* Assignment *
Omit every picture, then return the listing verbatim.

* Dataset section *
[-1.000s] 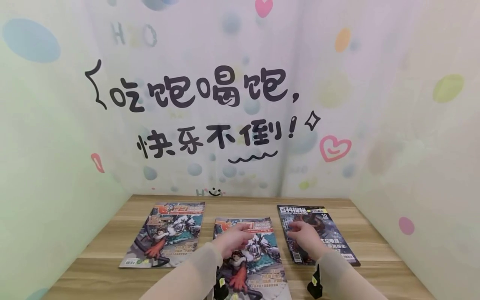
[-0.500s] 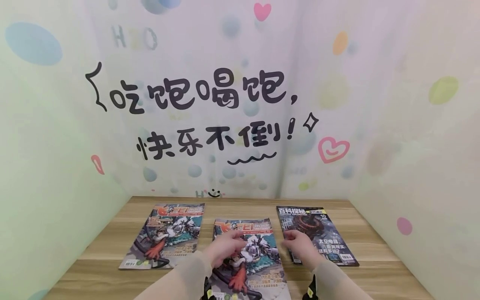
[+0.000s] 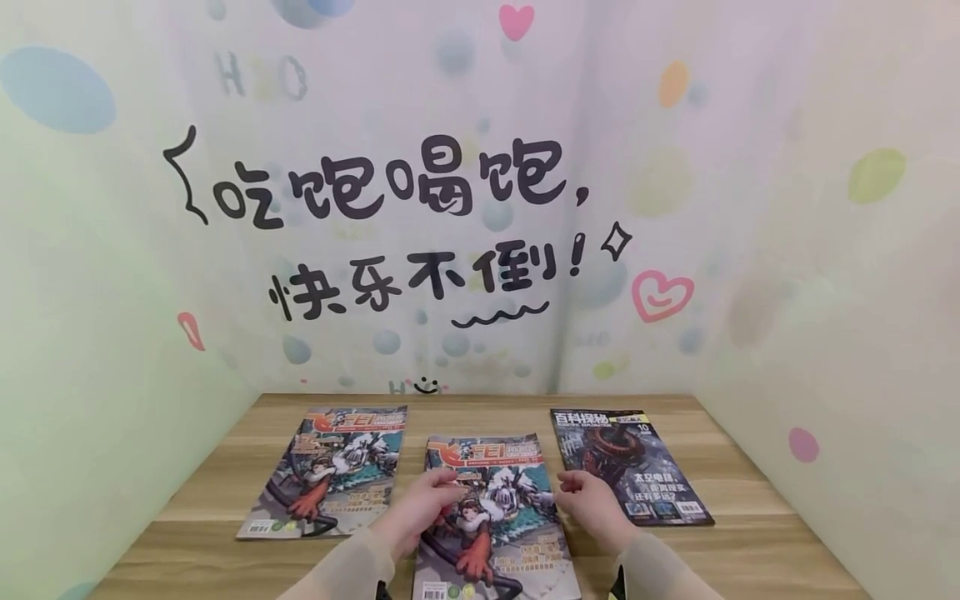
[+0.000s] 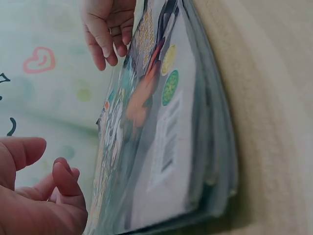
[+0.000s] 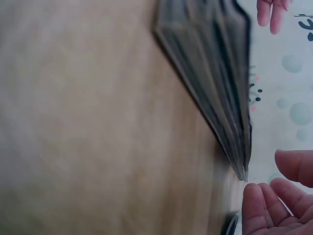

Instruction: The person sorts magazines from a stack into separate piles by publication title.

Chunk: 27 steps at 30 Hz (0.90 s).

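A thick stack of magazines (image 3: 498,521) with a colourful comic-style cover lies at the front middle of the table. In the left wrist view the stack (image 4: 161,132) shows its layered edges. My left hand (image 3: 420,510) is at the stack's left edge, thumb and fingers apart. Whether it touches the stack is hard to tell. On the other side my right hand (image 3: 596,508) is beside the right edge, its fingers loosely bent. The right wrist view shows that hand's fingers (image 5: 269,208) near the stack's far corner, with nothing between thumb and fingers.
A magazine with the same cover (image 3: 326,471) lies to the left on the wooden table (image 3: 187,521). A dark science magazine (image 3: 630,467) lies at the right, behind my right hand. A printed curtain (image 3: 450,350) closes off the back, with pale walls on both sides.
Both hands have drawn back toward me. The left hand moved left off the cover to the stack's left edge; the right hand moved left off the dark magazine toward the stack's right edge.
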Each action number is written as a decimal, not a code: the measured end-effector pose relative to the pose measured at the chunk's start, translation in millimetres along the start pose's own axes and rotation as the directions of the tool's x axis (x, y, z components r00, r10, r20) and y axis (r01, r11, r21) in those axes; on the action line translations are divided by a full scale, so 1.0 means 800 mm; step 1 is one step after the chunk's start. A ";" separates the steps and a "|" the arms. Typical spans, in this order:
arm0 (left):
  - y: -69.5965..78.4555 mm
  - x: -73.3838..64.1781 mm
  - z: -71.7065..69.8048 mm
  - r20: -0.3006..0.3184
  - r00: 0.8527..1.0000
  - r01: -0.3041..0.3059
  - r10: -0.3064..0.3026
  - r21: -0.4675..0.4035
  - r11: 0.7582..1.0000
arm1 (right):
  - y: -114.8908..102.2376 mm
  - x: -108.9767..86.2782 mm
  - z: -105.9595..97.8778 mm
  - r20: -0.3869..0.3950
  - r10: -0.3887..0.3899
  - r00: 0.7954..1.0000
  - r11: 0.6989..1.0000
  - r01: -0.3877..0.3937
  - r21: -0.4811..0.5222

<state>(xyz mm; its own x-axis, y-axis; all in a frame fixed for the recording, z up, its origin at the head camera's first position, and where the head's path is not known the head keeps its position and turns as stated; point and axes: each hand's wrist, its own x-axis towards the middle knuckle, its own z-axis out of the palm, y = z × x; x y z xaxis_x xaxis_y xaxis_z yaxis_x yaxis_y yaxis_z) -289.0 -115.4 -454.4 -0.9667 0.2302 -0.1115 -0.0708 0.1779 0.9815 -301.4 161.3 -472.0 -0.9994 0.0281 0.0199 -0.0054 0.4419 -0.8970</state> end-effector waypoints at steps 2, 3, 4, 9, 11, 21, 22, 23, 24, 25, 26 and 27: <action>-0.002 -0.005 -0.002 -0.028 1.000 0.000 0.000 0.000 1.000 | 0.002 -0.002 0.001 -0.001 -0.009 1.000 1.000 0.009 0.008; -0.004 -0.006 -0.003 -0.043 0.999 0.000 0.000 0.005 1.000 | 0.003 -0.003 0.002 0.001 -0.009 1.000 1.000 0.009 0.016; -0.006 -0.009 -0.004 -0.055 0.998 0.002 -0.002 0.004 1.000 | 0.003 -0.005 0.003 0.003 -0.009 1.000 1.000 0.009 0.025; -0.013 -0.017 -0.009 -0.111 0.994 0.013 -0.009 0.032 0.999 | 0.001 -0.010 0.004 0.034 0.025 0.999 0.999 -0.027 0.043; -0.015 -0.020 -0.009 -0.129 0.991 0.022 -0.017 0.037 0.999 | 0.000 -0.012 0.004 0.040 0.051 0.998 0.998 -0.052 0.036; -0.027 -0.032 -0.008 -0.170 0.985 0.034 -0.027 0.039 0.999 | 0.001 -0.017 0.012 0.039 0.050 0.998 0.999 -0.050 -0.002; -0.028 -0.033 -0.008 -0.181 0.983 0.037 -0.029 0.041 0.998 | 0.001 -0.018 0.013 0.036 0.046 0.998 0.999 -0.046 -0.004; -0.028 -0.034 -0.008 -0.191 0.981 0.036 -0.026 0.048 0.998 | 0.001 -0.019 0.013 0.033 0.045 0.998 0.999 -0.045 -0.003; -0.029 -0.034 -0.009 -0.197 0.980 0.040 -0.029 0.052 0.998 | 0.001 -0.019 0.014 0.029 0.041 0.999 0.999 -0.041 -0.005; -0.029 -0.035 -0.009 -0.202 0.979 0.042 -0.029 0.060 0.997 | 0.002 -0.020 0.014 0.025 0.040 0.999 0.999 -0.040 -0.005; -0.029 -0.036 -0.009 -0.206 0.978 0.042 -0.027 0.070 0.997 | 0.002 -0.020 0.015 0.023 0.034 0.999 0.999 -0.034 -0.010; -0.029 -0.036 -0.010 -0.209 0.978 0.041 -0.024 0.077 0.996 | 0.002 -0.020 0.015 0.020 0.036 0.999 0.999 -0.036 -0.010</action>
<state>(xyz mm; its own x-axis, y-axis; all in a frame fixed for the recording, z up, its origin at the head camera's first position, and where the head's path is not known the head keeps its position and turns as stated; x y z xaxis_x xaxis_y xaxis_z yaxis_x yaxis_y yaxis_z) -261.2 -133.7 -473.0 -0.9948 0.0205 -0.1002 -0.0915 0.2608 0.9610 -285.6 150.6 -479.2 -0.9994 0.0264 -0.0214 0.0309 0.4495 -0.8927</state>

* Expected answer *
[-1.000s] 
[-0.500s] 
[+0.000s] 
[+0.000s] 
[+0.000s] 

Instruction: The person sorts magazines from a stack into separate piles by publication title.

Chunk: 27 steps at 30 Hz (0.90 s).

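A thick stack of magazines (image 3: 498,521) with a colourful comic-style cover lies at the front middle of the table. In the left wrist view the stack (image 4: 161,132) shows its layered edges. My left hand (image 3: 420,510) is at the stack's left edge, thumb and fingers apart. Whether it touches the stack is hard to tell. On the other side my right hand (image 3: 596,508) is beside the right edge, its fingers loosely bent. The right wrist view shows that hand's fingers (image 5: 269,208) near the stack's far corner, with nothing between thumb and fingers.
A magazine with the same cover (image 3: 326,471) lies to the left on the wooden table (image 3: 187,521). A dark science magazine (image 3: 630,467) lies at the right, behind my right hand. A printed curtain (image 3: 450,350) closes off the back, with pale walls on both sides.
Both hands have drawn back toward me. The left hand moved left off the cover to the stack's left edge; the right hand moved left off the dark magazine toward the stack's right edge.
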Each action number is written as a decimal, not a code: the measured end-effector pose relative to the pose measured at the chunk's start, translation in millimetres along the start pose's own axes and rotation as the directions of the tool's x axis (x, y, z components r00, r10, r20) and y axis (r01, r11, r21) in those axes; on the action line translations are divided by a full scale, so 1.0 means 800 mm; step 1 is one step after the chunk's start. A ";" separates the steps and a "|" the arms. Typical spans, in this order:
arm0 (left):
  - y: -69.5965..78.4555 mm
  - x: -73.3838..64.1781 mm
  - z: -71.7065..69.8048 mm
  - r20: -0.3006..0.3184
  - r00: 0.8527..1.0000
  - r01: -0.3041..0.3059
  - r10: -0.3064..0.3026
  - r21: -0.4675..0.4035
  - r11: 0.7582..1.0000
arm1 (right):
  - y: -114.8908..102.2376 mm
  - x: -108.9767..86.2782 mm
  - z: -105.9595..97.8778 mm
  - r20: -0.3869..0.3950
  - r10: -0.3887..0.3899
  - r00: 0.7954..1.0000
  - r11: 0.6989..1.0000
  - r01: -0.3877..0.3937
  - r21: -0.4811..0.5222

<state>(xyz mm; its own x-axis, y-axis; all in a frame fixed for the recording, z up, its origin at the head camera's first position, and where the head's path is not known the head keeps its position and turns as stated; point and axes: each hand's wrist, its own x-axis towards the middle knuckle, its own z-axis out of the palm, y = z × x; x y z xaxis_x xaxis_y xaxis_z yaxis_x yaxis_y yaxis_z) -289.0 -115.4 -454.4 -0.9667 0.2302 -0.1115 -0.0708 0.1779 0.9815 -301.4 161.3 -472.0 -0.9994 0.0281 0.0199 -0.0054 0.4419 -0.8970</state> end-effector waypoints at steps 2, 3, 4, 9, 11, 21, 22, 23, 24, 25, 26 and 27: <action>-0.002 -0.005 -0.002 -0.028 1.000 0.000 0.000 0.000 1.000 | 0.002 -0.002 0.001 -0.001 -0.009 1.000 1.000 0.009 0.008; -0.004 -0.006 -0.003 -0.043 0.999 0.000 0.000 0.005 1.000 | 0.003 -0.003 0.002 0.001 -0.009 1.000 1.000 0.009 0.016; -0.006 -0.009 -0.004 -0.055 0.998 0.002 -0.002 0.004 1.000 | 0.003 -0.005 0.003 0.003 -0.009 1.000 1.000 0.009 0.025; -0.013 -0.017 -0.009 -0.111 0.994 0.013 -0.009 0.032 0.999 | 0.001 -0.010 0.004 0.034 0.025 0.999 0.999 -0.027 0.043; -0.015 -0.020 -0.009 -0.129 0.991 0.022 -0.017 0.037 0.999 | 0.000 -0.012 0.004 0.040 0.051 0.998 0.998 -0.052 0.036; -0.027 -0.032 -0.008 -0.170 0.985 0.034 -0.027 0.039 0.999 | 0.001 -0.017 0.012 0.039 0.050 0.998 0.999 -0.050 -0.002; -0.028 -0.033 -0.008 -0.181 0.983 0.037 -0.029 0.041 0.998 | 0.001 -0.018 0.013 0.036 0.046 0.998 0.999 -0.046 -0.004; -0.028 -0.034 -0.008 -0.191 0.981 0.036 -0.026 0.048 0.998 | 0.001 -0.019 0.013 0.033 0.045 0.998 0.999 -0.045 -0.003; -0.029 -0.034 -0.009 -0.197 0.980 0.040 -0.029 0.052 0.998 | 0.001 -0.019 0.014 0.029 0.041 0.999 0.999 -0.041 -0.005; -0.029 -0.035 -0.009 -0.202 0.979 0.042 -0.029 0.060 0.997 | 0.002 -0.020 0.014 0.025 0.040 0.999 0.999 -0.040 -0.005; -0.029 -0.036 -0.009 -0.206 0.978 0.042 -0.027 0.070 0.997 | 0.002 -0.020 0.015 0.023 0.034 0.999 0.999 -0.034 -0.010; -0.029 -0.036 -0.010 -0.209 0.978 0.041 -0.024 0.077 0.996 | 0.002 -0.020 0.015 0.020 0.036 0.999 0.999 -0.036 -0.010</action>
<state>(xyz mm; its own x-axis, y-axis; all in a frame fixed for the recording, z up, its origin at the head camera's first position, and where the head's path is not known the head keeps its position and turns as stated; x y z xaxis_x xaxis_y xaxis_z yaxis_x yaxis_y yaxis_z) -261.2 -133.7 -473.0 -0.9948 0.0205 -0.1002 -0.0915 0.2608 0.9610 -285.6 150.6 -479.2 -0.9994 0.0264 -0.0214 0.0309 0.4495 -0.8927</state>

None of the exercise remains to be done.